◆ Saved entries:
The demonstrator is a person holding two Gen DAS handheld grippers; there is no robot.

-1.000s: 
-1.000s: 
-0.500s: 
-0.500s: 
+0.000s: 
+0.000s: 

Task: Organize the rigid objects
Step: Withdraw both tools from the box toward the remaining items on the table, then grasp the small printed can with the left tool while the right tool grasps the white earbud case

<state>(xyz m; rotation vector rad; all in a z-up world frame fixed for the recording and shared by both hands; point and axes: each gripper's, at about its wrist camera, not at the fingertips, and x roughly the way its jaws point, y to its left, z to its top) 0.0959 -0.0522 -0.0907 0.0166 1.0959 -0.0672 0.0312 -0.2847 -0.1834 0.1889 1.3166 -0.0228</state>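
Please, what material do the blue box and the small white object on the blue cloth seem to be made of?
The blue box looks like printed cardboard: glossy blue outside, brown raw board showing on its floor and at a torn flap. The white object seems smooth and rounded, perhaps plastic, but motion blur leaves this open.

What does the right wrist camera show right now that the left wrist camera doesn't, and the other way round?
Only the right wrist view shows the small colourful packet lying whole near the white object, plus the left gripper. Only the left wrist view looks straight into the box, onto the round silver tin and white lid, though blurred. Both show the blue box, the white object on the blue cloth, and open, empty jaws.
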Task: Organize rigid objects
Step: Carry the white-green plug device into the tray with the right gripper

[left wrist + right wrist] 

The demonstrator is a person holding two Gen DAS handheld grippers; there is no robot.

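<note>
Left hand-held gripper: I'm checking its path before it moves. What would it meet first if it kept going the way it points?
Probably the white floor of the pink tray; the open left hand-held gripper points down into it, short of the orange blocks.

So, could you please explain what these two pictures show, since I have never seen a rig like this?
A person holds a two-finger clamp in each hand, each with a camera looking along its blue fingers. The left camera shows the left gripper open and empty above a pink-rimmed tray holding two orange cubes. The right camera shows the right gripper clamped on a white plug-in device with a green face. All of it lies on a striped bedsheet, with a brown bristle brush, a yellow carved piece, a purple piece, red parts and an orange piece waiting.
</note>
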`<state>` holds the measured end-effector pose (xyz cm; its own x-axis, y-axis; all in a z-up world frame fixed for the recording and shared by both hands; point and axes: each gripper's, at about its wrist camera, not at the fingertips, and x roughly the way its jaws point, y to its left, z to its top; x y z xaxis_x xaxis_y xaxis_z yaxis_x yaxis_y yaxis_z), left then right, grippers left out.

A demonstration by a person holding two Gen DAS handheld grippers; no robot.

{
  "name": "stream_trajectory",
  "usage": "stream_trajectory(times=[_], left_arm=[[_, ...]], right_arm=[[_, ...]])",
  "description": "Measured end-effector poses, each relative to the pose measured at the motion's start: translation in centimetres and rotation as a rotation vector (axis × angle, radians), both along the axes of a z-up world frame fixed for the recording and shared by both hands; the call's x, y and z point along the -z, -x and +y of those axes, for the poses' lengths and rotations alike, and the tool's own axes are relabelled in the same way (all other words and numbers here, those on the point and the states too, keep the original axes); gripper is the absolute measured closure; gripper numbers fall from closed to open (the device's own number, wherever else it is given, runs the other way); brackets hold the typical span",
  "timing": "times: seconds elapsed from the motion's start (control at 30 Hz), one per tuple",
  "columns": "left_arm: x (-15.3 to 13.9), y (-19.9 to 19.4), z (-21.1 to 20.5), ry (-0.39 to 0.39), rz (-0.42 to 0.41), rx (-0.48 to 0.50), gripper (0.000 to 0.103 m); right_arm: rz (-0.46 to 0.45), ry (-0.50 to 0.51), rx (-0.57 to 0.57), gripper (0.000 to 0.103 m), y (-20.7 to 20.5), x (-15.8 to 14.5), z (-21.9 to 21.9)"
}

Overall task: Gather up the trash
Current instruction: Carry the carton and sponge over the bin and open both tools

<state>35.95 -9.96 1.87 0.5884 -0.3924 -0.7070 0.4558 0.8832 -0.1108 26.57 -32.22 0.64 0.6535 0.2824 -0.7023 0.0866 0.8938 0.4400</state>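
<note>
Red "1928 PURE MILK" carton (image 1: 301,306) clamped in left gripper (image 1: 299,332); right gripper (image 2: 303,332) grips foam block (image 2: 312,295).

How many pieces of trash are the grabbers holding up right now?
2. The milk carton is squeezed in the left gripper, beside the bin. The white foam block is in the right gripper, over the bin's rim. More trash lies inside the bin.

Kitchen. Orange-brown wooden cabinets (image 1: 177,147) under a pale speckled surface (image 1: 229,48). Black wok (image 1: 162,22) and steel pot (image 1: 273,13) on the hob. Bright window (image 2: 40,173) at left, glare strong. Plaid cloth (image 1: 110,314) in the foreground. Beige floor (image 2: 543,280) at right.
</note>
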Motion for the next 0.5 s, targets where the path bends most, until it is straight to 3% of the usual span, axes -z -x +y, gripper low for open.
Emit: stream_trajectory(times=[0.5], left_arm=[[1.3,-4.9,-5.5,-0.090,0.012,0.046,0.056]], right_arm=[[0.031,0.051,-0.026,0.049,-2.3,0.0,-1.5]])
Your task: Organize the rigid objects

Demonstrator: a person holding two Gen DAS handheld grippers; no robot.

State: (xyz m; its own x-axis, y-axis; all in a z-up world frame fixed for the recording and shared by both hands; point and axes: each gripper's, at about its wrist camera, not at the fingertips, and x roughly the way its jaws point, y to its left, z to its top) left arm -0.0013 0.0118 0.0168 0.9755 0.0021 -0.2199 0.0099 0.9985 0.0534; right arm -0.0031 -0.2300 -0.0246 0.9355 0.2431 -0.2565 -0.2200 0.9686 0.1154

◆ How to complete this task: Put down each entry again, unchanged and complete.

◆ Answer below:
The demonstrator is a person holding two Gen DAS handheld grippers; there is no robot.

-1.000s: 
-1.000s: 
-0.500s: 
-0.500s: 
+0.000s: 
+0.000s: 

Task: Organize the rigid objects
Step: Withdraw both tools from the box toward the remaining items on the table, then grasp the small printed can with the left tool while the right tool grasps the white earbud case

<state>(xyz m; rotation vector rad; all in a z-up world frame fixed for the recording and shared by both hands; point and axes: each gripper's, at about its wrist camera, not at the fingertips, and x roughly the way its jaws point, y to its left, z to its top) 0.0959 -0.0522 -0.0907 0.0166 1.0959 -0.0672 0.0312 -0.2847 -0.1834 0.1889 1.3166 -0.0228</state>
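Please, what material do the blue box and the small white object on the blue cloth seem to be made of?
The blue box looks like printed cardboard: glossy blue outside, brown raw board showing on its floor and at a torn flap. The white object seems smooth and rounded, perhaps plastic, but motion blur leaves this open.

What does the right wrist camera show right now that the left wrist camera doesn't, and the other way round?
Only the right wrist view shows the small colourful packet lying whole near the white object, plus the left gripper. Only the left wrist view looks straight into the box, onto the round silver tin and white lid, though blurred. Both show the blue box, the white object on the blue cloth, and open, empty jaws.
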Task: Organize rigid objects
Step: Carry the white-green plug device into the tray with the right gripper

[left wrist + right wrist] 

The demonstrator is a person holding two Gen DAS handheld grippers; there is no robot.

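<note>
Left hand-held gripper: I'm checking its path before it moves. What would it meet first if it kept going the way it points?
Probably the white floor of the pink tray; the open left hand-held gripper points down into it, short of the orange blocks.

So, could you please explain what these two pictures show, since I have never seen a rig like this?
A person holds a two-finger clamp in each hand, each with a camera looking along its blue fingers. The left camera shows the left gripper open and empty above a pink-rimmed tray holding two orange cubes. The right camera shows the right gripper clamped on a white plug-in device with a green face. All of it lies on a striped bedsheet, with a brown bristle brush, a yellow carved piece, a purple piece, red parts and an orange piece waiting.
</note>
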`<state>` holds the measured end-effector pose (xyz cm; its own x-axis, y-axis; all in a z-up world frame fixed for the recording and shared by both hands; point and axes: each gripper's, at about its wrist camera, not at the fingertips, and x roughly the way its jaws point, y to its left, z to its top; x y z xaxis_x xaxis_y xaxis_z yaxis_x yaxis_y yaxis_z), left then right, grippers left out.

A demonstration by a person holding two Gen DAS handheld grippers; no robot.

{
  "name": "stream_trajectory",
  "usage": "stream_trajectory(times=[_], left_arm=[[_, ...]], right_arm=[[_, ...]])",
  "description": "Measured end-effector poses, each relative to the pose measured at the motion's start: translation in centimetres and rotation as a rotation vector (axis × angle, radians), both along the axes of a z-up world frame fixed for the recording and shared by both hands; the call's x, y and z point along the -z, -x and +y of those axes, for the poses' lengths and rotations alike, and the tool's own axes are relabelled in the same way (all other words and numbers here, those on the point and the states too, keep the original axes); gripper is the absolute measured closure; gripper numbers fall from closed to open (the device's own number, wherever else it is given, runs the other way); brackets hold the typical span",
  "timing": "times: seconds elapsed from the motion's start (control at 30 Hz), one per tuple",
  "columns": "left_arm: x (-15.3 to 13.9), y (-19.9 to 19.4), z (-21.1 to 20.5), ry (-0.39 to 0.39), rz (-0.42 to 0.41), rx (-0.48 to 0.50), gripper (0.000 to 0.103 m); right_arm: rz (-0.46 to 0.45), ry (-0.50 to 0.51), rx (-0.57 to 0.57), gripper (0.000 to 0.103 m), y (-20.7 to 20.5), x (-15.8 to 14.5), z (-21.9 to 21.9)"
}

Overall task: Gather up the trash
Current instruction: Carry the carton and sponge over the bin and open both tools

<state>35.95 -9.96 1.87 0.5884 -0.3924 -0.7070 0.4558 0.8832 -0.1108 26.57 -32.22 0.64 0.6535 0.2824 -0.7023 0.0866 0.8938 0.4400</state>
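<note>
Red "1928 PURE MILK" carton (image 1: 301,306) clamped in left gripper (image 1: 299,332); right gripper (image 2: 303,332) grips foam block (image 2: 312,295).

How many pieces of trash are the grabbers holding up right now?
2. The milk carton is squeezed in the left gripper, beside the bin. The white foam block is in the right gripper, over the bin's rim. More trash lies inside the bin.

Kitchen. Orange-brown wooden cabinets (image 1: 177,147) under a pale speckled surface (image 1: 229,48). Black wok (image 1: 162,22) and steel pot (image 1: 273,13) on the hob. Bright window (image 2: 40,173) at left, glare strong. Plaid cloth (image 1: 110,314) in the foreground. Beige floor (image 2: 543,280) at right.
</note>
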Motion for the next 0.5 s, targets where the path bends most, until it is straight to 3% of the usual span, axes -z -x +y, gripper low for open.
Emit: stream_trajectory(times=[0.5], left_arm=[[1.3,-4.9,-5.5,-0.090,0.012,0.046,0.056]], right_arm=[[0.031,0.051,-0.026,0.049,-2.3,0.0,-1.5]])
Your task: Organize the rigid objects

Demonstrator: a person holding two Gen DAS handheld grippers; no robot.

State: (xyz m; its own x-axis, y-axis; all in a z-up world frame fixed for the recording and shared by both hands; point and axes: each gripper's, at about its wrist camera, not at the fingertips, and x roughly the way its jaws point, y to its left, z to its top) left arm -0.0013 0.0118 0.0168 0.9755 0.0021 -0.2199 0.0099 0.9985 0.0534; right arm -0.0031 -0.2300 -0.0246 0.9355 0.2431 -0.2565 -0.2200 0.9686 0.1154

The exercise has been carried out completely.